### PROBLEM STATEMENT
Among the entries below, extract exactly the lines that run from the one with "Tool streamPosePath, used" through the one with "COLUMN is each", both ends included.

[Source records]
----------------
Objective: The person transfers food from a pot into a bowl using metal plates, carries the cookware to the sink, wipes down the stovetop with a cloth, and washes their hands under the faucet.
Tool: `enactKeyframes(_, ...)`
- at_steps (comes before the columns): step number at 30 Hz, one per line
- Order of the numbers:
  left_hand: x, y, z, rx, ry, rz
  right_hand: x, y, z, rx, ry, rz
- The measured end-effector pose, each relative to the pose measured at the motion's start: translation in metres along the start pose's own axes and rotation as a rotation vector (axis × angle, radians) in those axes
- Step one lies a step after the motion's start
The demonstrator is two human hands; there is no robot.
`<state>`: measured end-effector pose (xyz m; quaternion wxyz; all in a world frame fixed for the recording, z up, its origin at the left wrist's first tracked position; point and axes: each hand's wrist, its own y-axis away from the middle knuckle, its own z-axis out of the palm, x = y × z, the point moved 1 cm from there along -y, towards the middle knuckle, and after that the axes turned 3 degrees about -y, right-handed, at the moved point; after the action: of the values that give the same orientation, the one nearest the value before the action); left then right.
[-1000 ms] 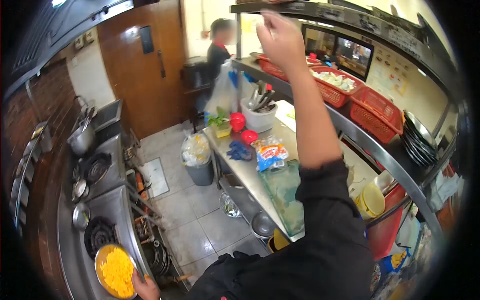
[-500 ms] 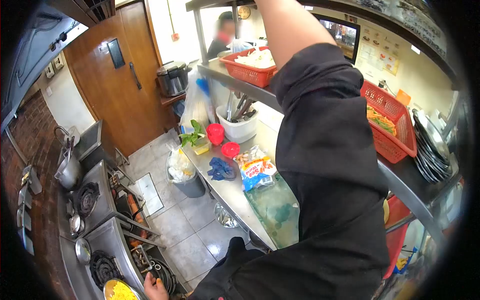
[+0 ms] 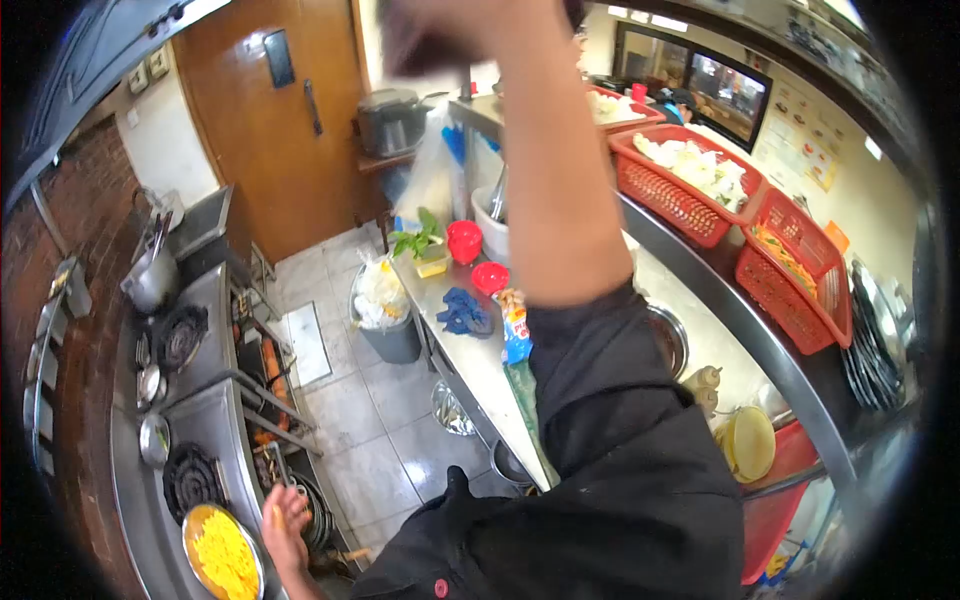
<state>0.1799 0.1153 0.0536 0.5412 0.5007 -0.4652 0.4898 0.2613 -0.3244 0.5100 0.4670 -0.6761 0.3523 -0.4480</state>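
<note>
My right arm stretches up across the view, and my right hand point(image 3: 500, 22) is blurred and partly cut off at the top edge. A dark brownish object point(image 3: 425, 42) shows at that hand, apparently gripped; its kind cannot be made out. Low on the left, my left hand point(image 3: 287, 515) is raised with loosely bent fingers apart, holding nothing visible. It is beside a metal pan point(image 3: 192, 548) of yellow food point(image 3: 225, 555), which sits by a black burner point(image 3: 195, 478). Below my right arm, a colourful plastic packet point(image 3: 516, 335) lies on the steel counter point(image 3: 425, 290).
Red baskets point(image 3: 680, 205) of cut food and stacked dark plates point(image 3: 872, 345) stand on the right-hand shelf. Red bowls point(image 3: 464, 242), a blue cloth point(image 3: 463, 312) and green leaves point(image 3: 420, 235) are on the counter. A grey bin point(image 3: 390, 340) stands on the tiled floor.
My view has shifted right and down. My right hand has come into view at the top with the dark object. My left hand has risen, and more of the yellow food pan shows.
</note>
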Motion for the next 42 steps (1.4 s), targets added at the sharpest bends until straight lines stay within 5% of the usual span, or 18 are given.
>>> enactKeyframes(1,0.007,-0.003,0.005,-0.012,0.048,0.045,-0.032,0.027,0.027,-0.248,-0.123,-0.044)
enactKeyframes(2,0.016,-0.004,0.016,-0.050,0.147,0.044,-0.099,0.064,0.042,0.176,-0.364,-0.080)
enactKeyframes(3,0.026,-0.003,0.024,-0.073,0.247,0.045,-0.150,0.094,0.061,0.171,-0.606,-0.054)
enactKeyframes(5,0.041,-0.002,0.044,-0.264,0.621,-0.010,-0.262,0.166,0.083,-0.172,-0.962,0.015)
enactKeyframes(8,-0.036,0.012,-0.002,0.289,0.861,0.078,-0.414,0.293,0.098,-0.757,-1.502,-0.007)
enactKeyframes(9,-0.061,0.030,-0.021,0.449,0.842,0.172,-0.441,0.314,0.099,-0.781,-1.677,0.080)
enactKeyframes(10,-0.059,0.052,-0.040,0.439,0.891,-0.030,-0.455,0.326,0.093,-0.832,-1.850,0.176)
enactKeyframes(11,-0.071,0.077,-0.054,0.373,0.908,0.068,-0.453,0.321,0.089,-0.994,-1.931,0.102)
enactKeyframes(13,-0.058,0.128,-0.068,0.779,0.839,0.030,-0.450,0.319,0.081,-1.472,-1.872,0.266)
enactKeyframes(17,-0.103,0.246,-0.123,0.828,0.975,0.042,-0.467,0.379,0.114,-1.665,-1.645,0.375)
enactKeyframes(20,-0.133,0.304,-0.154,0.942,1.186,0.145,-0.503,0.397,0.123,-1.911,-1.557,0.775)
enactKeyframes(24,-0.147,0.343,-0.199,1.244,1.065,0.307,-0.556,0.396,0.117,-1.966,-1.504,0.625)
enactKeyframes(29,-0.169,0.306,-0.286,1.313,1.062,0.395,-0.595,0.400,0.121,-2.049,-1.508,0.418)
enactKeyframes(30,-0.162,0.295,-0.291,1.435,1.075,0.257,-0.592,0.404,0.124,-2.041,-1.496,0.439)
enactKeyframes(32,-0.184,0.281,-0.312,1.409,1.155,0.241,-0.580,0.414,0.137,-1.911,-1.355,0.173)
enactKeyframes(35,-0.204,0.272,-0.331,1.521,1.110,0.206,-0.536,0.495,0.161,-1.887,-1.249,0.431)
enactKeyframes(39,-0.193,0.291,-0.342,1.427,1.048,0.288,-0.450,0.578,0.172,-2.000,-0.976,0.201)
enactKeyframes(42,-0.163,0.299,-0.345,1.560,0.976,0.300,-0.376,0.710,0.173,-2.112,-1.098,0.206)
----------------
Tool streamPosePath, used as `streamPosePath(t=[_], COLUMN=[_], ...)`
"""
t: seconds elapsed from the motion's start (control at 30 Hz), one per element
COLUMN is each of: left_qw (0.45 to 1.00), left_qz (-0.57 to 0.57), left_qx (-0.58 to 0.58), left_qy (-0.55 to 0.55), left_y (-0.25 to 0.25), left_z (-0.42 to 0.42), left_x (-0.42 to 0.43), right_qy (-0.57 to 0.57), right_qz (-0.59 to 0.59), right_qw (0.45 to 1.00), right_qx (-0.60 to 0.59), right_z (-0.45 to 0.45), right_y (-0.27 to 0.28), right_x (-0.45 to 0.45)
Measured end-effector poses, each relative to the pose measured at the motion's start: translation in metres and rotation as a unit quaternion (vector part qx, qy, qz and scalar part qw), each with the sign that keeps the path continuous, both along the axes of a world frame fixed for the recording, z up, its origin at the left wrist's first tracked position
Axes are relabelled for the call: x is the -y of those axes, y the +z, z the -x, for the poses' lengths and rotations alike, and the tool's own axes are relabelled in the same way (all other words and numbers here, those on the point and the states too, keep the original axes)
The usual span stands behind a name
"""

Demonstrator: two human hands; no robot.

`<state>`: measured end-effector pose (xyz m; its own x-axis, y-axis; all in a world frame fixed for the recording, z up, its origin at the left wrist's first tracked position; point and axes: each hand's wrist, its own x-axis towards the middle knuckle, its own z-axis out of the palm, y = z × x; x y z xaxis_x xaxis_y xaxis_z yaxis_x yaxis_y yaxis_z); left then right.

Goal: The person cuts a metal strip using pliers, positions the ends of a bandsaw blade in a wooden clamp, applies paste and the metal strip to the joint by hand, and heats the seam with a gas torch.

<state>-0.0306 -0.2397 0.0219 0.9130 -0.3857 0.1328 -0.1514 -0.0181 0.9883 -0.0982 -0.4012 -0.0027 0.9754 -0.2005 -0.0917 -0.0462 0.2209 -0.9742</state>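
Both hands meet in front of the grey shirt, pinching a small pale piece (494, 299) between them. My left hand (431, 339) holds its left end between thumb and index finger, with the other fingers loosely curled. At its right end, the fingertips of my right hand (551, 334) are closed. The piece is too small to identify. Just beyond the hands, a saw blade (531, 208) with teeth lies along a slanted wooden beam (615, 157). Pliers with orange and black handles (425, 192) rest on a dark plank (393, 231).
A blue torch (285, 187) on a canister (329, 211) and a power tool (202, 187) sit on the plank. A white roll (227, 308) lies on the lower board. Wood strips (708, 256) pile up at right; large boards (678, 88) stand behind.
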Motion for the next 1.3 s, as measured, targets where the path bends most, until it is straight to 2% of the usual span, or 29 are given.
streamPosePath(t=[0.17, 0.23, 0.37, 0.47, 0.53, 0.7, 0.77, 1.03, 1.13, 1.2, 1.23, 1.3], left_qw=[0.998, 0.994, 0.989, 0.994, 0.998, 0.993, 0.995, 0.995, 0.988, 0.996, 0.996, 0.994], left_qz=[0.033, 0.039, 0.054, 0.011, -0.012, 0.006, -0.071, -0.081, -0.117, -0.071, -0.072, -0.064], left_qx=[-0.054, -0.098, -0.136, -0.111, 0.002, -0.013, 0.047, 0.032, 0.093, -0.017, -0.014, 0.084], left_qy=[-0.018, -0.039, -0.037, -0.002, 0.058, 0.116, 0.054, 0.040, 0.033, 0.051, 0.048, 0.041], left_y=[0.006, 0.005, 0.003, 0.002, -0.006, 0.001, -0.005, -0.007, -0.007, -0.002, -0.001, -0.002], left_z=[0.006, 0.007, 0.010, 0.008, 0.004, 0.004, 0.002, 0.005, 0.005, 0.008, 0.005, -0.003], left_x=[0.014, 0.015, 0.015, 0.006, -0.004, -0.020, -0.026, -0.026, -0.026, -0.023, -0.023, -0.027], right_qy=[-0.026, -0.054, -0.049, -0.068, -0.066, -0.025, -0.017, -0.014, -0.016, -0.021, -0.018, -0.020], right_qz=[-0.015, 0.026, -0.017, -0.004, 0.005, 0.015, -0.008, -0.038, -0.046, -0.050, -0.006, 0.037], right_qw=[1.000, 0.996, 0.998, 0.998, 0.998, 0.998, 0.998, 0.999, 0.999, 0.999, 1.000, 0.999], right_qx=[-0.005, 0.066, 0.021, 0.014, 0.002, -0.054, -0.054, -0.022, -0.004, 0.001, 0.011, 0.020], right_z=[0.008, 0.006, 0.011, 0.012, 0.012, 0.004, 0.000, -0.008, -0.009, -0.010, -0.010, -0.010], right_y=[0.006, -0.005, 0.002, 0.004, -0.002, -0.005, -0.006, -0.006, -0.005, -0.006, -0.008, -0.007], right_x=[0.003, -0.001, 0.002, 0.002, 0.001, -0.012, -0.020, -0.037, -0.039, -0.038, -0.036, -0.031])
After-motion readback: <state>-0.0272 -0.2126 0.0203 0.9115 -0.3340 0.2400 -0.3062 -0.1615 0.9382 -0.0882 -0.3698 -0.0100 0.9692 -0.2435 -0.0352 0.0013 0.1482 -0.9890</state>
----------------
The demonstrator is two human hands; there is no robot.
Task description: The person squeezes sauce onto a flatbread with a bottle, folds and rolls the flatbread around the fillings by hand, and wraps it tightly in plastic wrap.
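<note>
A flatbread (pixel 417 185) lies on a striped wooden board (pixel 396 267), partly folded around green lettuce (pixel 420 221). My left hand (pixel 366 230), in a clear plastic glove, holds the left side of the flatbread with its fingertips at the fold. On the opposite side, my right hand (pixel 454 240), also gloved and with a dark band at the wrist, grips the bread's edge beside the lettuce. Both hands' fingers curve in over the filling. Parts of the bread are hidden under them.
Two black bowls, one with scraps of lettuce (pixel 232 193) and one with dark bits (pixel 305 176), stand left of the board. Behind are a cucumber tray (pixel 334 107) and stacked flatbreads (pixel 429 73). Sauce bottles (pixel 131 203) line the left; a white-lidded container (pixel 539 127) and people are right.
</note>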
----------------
### OUTPUT FOR THIS EXERCISE
Tool streamPosePath, used as `streamPosePath(t=[_], COLUMN=[_], ...)`
"""
t: seconds elapsed from the motion's start (control at 30 Hz), one per element
COLUMN is each of: left_qw (0.45 to 1.00), left_qz (-0.57 to 0.57), left_qx (-0.58 to 0.58), left_qy (-0.55 to 0.55), left_y (-0.25 to 0.25), left_z (-0.42 to 0.42), left_x (-0.42 to 0.43), right_qy (-0.57 to 0.57), right_qz (-0.59 to 0.59), right_qw (0.45 to 1.00), right_qx (-0.60 to 0.59), right_z (-0.45 to 0.45), right_y (-0.27 to 0.28), right_x (-0.45 to 0.45)

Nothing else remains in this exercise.